Inventories include material, direct labor and manufacturing overhead and
are reported at the lower of cost (determined on the first-in-first-out
method) or market. Allowances for slow moving and obsolete inventory are
based on management's estimate of the amount considered obsolete based on
specific review of inventory items. In estimating the allowance,
management relies on its knowledge of the industry as well as its current
inventory levels.

23
RADIANT TECHNOLOGY CORPORATION
NOTES TO FINANCIAL STATEMENTS


1. SUMMARY OF SIGNIFICANT ACCOUNTING POLICIES (CONTINUED)
- ------------------------------------------------------------

Equipment
---------

Equipment is stated at cost, less accumulated depreciation. Depreciation
is calculated using the straight-line method over the estimated useful
lives of the related assets or over the lesser of the term of the lease or
the estimated useful life for leasehold improvements.


Intangibles
-----------

The cost of patents are being amortized using the straight line method
over their estimated lives of five years. Amortization expense charged to
operations in 1998, 1997 and 1996 was $8,737, $8,695 and $4,358,
respectively.


Software development costs
--------------------------

The Company capitalizes internal software development costs in accordance
with Statement of Financial Accounting Standards No. 86. The
capitalization of these costs begins when a product's technological
feasibility has been established and ends when the product is available
for general release to customers. The Company uses the working model
approach to establish technological feasibility. Amortization is computed
on an individual product group on the straight-line method over the
estimated economic life of the product. Currently, the Company is using an
estimated economic life of three years for all capitalized software costs.
Amortization expense was $63,330, $45,363 and $52,794 for 1998, 1997 and
1996, respectively.


Customer deposits
-----------------

The Company often requires a deposit from customers before commencing work
on a furnace. It is the Company's policy to record the deposit as a
receivable with a corresponding deferred liability at the time the sales
order is written. When the deposit is received, the receivable is
relieved.


Income taxes
------------

Deferred income taxes are recognized for the tax consequences in future
years of differences between the tax bases of assets and liabilities and
their financial reporting amounts at each year-end based on enacted tax
laws and statutory rates applicable to the periods in which the
differences are expected to affect taxable income. Valuation allowances
are established, when necessary, to reduce deferred tax assets to the
amount expected to be realized. The provision for income taxes represents
the tax payable for the period and the change during the period in
deferred tax assets and liabilities.

24
RADIANT TECHNOLOGY CORPORATION
NOTES TO FINANCIAL STATEMENTS



1. SUMMARY OF SIGNIFICANT ACCOUNTING POLICIES (CONTINUED)
- ------------------------------------------------------------

Earnings per common share
-------------------------

Earnings per common share is computed by dividing reported earnings by the
weighted average number of common shares outstanding during the respective
periods. Common stock equivalents were excluded from the computations of
earnings per share in 1997 and 1996 because the effect of including such
equivalents in the computation would have been anti-dilutive.
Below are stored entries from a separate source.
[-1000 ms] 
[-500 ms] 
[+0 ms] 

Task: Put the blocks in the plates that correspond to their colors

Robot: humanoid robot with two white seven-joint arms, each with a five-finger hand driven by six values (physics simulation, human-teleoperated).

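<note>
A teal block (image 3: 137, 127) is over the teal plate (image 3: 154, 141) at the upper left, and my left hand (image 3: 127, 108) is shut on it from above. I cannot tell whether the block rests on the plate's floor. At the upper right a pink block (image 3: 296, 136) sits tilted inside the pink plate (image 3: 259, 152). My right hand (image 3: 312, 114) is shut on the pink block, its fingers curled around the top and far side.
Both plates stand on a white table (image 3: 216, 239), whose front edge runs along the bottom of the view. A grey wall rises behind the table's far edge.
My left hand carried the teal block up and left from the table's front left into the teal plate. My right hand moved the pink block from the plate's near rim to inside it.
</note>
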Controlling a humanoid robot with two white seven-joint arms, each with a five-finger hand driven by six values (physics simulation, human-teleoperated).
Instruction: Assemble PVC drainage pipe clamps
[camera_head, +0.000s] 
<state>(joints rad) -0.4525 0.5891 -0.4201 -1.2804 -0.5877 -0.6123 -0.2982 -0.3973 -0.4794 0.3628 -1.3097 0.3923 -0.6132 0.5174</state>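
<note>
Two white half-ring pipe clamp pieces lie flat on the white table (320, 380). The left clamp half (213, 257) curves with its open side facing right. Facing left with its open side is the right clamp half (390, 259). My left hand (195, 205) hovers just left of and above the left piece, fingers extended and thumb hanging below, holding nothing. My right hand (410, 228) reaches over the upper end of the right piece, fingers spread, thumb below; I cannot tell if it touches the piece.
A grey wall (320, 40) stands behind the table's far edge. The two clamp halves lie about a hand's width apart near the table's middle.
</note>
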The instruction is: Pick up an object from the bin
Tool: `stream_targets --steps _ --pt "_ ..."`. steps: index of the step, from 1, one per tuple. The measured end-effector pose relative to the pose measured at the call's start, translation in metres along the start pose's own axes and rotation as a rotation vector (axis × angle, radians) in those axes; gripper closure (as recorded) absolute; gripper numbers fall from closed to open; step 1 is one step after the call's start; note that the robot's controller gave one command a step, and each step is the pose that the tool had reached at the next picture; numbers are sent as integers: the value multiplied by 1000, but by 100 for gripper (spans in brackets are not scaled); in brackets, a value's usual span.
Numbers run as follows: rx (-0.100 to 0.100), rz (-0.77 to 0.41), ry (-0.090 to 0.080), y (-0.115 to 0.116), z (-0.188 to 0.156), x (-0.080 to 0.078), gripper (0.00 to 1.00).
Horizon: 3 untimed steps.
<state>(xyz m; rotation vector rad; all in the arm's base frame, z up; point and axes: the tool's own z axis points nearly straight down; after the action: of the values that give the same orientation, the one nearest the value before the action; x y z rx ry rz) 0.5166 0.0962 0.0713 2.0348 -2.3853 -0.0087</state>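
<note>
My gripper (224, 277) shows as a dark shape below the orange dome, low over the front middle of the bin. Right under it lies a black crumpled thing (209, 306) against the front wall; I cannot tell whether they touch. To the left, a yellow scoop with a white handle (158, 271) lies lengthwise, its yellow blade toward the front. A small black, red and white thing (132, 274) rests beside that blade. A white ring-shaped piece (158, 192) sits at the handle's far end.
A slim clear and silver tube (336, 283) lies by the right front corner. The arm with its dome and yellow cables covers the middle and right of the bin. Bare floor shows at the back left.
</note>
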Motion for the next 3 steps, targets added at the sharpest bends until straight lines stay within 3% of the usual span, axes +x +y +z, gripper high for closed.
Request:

Fair value of financial instruments
-----------------------------------

The fair value of financial instruments, consisting principally of notes
payable is based on interest rates available to the Company and comparison
to quoted prices. The fair value of these financial instruments
approximates carrying value.

Stock based compensation
------------------------

The Company accounts for compensation costs related to employee stock
options and other forms of employee stock-based compensation plans in
accordance with the requirements of Accounting Principles Board Opinion 25
("APB 25"). APB 25 requires compensation costs for stock based
compensation plans to be recognized based on the difference, if any,
between the fair market value of the stock on the date of the grant and
the option exercise price. In October 1995, the Financial Accounting
Standards Board issued Statement of Financial Accounting Standards 123,
Accounting for Stock-Based Compensation ("SFAS 123"). SFAS 123 established
a fair value-based method of accounting for compensation costs related to
stock options and other forms of stock-based compensation plans. However,
SFAS 123 allows an entity to continue to measure compensation costs using
the principles of APB 25 if certain pro forma disclosures are made. The
Company adopted the provisions of pro forma disclosure requirements of
SFAS 123 in fiscal 1997. Options granted to non-employees are recognized
at their estimated fair value at the date of grant.

Use of estimates
----------------

The preparation of financial statements in conformity with generally
accepted accounting principles requires management to make estimates and
assumptions that affect certain reported amounts and disclosures.
Accordingly, actual results could differ from those estimates.

Reclassifications
-----------------

Certain items in the 1996 and 1997 financial statements have been
reclassified to conform with the 1998 presentation.


25
RADIANT TECHNOLOGY CORPORATION
NOTES TO FINANCIAL STATEMENTS


2. BANKRUPTCY PROCEEDINGS
- ----------------------------

On November 12, 1993 the Company filed petition for relief under Chapter
11 of the U.S. Bankruptcy Code in the United States Bankruptcy Court for
the Central District of California. The Bankruptcy Court confirmed the
Plan of Reorganization on August 3, 1995 and the bankruptcy was dismissed
on February 20, 1996. The plan called for the following:

- - Existing outstanding common shares at the time of bankruptcy were
diluted 30:1. Upon this reverse stock split, the shareholders in this
class were given the option to redeem all their new shares for $.20
per share. Shareholders left with five or fewer shares after the
reverse split were subject to automatic repurchase.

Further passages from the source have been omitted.